Mucha Krzysztof, Foroncewicz Bartosz, Niemczyk Kazimierz, Ziarkiewicz-Wróblewska Bogna, Stanisławek-Sut Olimpia, Zieniewicz Krzysztof, Krawczyk Marek, Paczek Leszek
Transplantation Institute, Department of Immunology, Transplantology and Internal Medicine, Warsaw Medical University, Warsaw, Poland.
Liver Transpl. 2007 Jun;13(6):918-23. doi: 10.1002/lt.21177.
Posttransplantation lymphoproliferative disease (PTLD) is a well-known complication of solid organ and bone marrow transplantation. It is agreed that the main causes of PTLD are chronic infection with Epstein-Barr virus (EBV); the intensity, rather then the type, of immunosuppression used; and underlying recipient disease. Hepatitis C virus (HCV) and cytomegalovirus, as cofactors of EBV infection, have been suggested to increase the risk of PTLD. Use of calcineurin inhibitors, anti-CD3 monoclonal antibody (OKT3), and antithymocyte globulin may increase the risk of PTLD. On the other hand, mycophenolate mofetil, sirolimus, and the anti-interleukin-2 receptor monoclonal antibodies Daclizumab and basiliximab have not been demonstrated to increase the risk of PTLD. The incidence of PTLD after liver transplantation (LT) is estimated to be 1.5-3%, but a tonsillar location is extremely rare in adults. Thus, little is known about the best diagnostic tools for and treatment by LT recipients with tonsillar PTLD. Here, we report 2 cases of adult LT recipients with tonsillar PTLD. Tonsillectomy was used as a diagnostic tool and treatment option and resulted in complete remission for >2 years. Considering the high mortality and diagnostic difficulties of PTLD, together with the relatively low risks of tonsillectomy, we recommend tonsillectomy for treating tonsil enlargement of unknown cause and suspected PTLD in LT recipients. A larger series of patients and prospective studies comparing different treatment options will be needed to substantiate our recommendation.

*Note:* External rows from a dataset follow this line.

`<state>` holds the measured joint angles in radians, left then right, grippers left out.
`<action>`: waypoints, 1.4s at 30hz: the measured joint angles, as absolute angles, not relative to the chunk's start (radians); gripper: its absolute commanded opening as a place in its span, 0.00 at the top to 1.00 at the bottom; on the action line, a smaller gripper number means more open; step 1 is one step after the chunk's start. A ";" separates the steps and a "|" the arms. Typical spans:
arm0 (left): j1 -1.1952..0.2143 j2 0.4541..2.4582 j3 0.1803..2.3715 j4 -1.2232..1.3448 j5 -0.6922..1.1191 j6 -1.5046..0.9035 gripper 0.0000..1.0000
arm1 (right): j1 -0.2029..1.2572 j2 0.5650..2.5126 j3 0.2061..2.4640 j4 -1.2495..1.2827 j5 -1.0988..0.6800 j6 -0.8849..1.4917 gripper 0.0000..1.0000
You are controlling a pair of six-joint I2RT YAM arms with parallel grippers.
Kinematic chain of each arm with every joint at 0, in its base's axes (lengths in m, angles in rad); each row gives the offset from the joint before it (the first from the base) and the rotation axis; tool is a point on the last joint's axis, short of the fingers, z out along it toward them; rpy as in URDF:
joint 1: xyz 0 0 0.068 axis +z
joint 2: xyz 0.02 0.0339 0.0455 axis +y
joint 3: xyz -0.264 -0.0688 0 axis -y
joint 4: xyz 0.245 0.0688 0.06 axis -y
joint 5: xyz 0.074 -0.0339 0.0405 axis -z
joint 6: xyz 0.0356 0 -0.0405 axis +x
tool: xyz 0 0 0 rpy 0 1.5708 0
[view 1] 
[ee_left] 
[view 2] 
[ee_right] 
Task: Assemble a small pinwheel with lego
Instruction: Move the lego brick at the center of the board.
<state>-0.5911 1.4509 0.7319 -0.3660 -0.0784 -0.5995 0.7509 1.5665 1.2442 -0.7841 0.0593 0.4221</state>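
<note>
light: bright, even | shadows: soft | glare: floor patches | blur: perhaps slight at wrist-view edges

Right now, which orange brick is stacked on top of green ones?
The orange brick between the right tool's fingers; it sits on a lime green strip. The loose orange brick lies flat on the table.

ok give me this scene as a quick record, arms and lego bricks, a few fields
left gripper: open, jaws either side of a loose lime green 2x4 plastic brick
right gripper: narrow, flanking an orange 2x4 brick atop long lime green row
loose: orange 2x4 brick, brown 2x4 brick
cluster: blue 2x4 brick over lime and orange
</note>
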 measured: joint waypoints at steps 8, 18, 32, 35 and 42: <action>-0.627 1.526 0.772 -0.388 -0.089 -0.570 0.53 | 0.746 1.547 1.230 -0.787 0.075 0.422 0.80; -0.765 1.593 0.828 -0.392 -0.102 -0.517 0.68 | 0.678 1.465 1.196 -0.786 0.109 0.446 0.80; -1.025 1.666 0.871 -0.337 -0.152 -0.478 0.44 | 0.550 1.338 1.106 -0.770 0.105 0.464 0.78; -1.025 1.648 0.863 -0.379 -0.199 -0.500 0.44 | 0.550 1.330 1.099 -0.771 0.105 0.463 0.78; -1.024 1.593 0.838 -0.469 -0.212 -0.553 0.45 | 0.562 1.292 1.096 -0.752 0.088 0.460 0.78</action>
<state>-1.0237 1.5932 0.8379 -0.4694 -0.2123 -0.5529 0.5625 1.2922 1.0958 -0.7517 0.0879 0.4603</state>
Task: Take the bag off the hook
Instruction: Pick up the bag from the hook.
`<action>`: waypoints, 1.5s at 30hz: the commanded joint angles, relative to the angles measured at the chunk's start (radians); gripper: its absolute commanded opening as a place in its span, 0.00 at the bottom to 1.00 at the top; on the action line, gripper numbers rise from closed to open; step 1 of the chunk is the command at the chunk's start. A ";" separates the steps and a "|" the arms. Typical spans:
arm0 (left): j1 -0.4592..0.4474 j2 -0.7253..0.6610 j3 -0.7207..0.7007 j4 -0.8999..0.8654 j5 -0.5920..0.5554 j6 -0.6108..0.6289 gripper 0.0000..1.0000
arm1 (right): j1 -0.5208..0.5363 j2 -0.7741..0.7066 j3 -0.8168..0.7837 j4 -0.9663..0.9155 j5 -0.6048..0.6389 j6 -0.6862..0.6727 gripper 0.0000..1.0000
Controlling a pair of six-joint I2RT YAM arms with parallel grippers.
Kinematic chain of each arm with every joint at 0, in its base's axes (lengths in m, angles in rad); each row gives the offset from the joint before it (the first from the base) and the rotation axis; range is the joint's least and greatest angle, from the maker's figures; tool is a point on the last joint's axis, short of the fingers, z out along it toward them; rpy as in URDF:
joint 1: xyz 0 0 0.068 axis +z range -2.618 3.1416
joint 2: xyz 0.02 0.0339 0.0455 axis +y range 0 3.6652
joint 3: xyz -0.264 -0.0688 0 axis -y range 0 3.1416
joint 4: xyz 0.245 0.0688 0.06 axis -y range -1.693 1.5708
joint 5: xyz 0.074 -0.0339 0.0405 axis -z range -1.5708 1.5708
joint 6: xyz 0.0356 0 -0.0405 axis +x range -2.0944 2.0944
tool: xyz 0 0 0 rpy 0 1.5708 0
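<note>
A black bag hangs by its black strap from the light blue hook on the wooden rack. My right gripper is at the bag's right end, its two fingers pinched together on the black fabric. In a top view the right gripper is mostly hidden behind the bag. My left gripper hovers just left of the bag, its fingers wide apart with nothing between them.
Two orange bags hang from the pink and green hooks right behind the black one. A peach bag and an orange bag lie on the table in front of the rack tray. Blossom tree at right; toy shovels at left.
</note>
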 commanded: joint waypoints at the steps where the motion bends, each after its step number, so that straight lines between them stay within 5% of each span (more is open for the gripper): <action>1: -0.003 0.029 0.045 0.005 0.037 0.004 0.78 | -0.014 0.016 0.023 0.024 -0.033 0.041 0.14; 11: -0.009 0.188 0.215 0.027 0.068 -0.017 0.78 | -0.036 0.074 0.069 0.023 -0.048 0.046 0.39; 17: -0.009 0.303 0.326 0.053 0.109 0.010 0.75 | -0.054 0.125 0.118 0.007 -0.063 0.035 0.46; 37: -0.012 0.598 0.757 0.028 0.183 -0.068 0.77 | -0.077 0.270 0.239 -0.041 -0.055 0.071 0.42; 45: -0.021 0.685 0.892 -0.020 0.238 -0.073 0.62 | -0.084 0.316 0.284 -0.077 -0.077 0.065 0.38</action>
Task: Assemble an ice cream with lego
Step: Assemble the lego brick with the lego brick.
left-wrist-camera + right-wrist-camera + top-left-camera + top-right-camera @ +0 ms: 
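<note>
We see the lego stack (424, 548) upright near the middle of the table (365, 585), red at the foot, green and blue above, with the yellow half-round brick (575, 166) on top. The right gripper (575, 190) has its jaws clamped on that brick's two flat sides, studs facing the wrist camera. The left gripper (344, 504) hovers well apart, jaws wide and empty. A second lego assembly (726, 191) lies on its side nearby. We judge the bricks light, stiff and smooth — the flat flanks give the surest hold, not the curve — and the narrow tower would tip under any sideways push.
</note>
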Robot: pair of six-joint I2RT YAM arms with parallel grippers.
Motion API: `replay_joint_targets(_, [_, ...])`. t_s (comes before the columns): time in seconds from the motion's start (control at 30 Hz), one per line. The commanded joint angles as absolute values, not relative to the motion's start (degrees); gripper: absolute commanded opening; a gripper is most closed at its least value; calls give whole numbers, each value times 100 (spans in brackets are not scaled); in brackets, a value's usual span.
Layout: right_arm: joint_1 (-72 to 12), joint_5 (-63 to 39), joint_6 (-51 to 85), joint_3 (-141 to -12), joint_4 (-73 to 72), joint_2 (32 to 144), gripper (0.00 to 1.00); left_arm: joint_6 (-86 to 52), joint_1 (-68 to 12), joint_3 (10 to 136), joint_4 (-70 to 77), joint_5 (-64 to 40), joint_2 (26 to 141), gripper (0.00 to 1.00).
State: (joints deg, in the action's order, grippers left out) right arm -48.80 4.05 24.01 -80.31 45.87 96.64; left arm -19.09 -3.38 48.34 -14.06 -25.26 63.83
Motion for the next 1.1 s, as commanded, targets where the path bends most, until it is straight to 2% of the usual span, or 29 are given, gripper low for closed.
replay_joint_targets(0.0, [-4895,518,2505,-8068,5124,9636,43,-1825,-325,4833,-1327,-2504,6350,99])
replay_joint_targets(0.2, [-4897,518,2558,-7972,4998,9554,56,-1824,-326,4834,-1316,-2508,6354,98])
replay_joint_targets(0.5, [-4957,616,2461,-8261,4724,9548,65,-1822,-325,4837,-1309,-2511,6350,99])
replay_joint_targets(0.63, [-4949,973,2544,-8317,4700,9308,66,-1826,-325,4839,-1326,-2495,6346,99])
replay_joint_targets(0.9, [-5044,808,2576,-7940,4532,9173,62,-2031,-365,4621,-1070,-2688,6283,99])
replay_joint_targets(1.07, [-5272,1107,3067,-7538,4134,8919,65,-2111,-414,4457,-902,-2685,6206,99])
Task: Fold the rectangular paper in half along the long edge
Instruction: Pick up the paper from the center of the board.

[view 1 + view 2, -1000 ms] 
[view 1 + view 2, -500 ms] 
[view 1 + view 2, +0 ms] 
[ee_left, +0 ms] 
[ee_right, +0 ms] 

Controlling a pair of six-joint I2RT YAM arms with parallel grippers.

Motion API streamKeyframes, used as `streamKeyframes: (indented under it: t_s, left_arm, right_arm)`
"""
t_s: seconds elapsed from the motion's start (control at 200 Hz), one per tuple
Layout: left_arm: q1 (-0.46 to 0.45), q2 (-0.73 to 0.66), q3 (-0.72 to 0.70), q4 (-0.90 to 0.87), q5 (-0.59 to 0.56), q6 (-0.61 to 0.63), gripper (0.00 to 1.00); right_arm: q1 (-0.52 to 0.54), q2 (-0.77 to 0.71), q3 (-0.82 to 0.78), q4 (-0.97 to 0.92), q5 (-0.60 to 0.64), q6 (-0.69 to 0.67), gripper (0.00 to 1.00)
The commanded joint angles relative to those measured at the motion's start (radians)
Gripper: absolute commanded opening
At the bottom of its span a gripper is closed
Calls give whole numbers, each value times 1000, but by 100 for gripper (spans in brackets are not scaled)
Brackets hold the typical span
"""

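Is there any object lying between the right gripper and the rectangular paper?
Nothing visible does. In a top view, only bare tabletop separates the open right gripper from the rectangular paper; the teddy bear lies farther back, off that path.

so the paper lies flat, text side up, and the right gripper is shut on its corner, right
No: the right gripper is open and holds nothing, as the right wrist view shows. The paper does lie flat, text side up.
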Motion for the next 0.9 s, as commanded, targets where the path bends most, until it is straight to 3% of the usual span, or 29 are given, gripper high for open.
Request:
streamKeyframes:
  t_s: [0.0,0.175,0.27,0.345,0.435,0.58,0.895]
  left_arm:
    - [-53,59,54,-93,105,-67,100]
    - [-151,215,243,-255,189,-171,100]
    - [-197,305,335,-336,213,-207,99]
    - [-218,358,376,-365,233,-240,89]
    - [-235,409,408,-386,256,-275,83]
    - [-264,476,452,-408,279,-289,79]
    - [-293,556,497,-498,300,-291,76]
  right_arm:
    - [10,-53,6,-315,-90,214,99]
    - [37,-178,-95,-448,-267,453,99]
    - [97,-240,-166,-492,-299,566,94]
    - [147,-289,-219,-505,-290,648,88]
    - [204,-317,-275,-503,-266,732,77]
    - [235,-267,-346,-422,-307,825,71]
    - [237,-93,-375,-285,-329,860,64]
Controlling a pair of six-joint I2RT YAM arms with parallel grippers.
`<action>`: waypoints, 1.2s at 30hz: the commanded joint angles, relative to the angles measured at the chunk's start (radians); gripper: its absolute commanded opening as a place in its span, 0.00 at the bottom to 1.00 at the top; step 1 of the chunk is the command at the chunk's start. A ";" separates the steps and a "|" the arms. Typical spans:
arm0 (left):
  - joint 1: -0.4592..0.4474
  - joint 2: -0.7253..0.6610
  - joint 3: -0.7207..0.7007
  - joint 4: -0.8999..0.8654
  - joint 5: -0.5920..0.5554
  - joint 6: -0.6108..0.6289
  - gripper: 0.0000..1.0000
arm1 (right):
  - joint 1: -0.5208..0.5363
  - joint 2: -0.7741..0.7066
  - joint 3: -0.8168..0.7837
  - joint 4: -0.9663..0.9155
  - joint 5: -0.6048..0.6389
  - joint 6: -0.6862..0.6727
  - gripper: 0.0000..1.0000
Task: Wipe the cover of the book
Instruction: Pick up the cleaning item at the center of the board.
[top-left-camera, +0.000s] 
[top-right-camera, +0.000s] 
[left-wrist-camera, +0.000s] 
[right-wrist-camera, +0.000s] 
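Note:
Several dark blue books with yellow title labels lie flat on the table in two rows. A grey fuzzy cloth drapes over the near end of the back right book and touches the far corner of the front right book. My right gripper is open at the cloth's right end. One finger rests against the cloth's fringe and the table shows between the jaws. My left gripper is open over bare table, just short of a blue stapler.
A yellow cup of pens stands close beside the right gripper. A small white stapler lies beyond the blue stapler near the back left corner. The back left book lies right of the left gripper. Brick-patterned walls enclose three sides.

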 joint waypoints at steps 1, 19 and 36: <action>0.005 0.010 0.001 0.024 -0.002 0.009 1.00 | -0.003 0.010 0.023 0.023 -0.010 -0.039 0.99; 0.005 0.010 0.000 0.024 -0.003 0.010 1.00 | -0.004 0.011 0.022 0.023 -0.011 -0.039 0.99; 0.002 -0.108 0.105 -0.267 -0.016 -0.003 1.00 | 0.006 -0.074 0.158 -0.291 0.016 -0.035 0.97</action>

移植后淋巴细胞增生性疾病(PTLD)是实体器官和骨髓移植中一种众所周知的并发症。人们一致认为,PTLD的主要病因是爱泼斯坦-巴尔病毒(EBV)的慢性感染、免疫抑制的强度而非类型,以及受体的基础疾病。丙型肝炎病毒(HCV)和巨细胞病毒作为EBV感染的辅助因子,被认为会增加PTLD的风险。使用钙调神经磷酸酶抑制剂、抗CD3单克隆抗体(OKT3)和抗胸腺细胞球蛋白可能会增加PTLD的风险。另一方面,霉酚酸酯、西罗莫司以及抗白细胞介素-2受体单克隆抗体达利珠单抗和巴利昔单抗尚未被证明会增加PTLD的风险。肝移植(LT)后PTLD的发生率估计为1.5%-3%,但在成人中扁桃体部位极为罕见。因此,对于LT受体发生扁桃体PTLD的最佳诊断工具和治疗方法知之甚少。在此,我们报告2例成人LT受体发生扁桃体PTLD的病例。扁桃体切除术被用作诊断工具和治疗选择,并导致完全缓解超过2年。考虑到PTLD的高死亡率和诊断困难,以及扁桃体切除术相对较低的风险,我们建议对LT受体中原因不明的扁桃体肿大和疑似PTLD进行扁桃体切除术。需要更多的患者系列研究和比较不同治疗选择的前瞻性研究来证实我们的建议。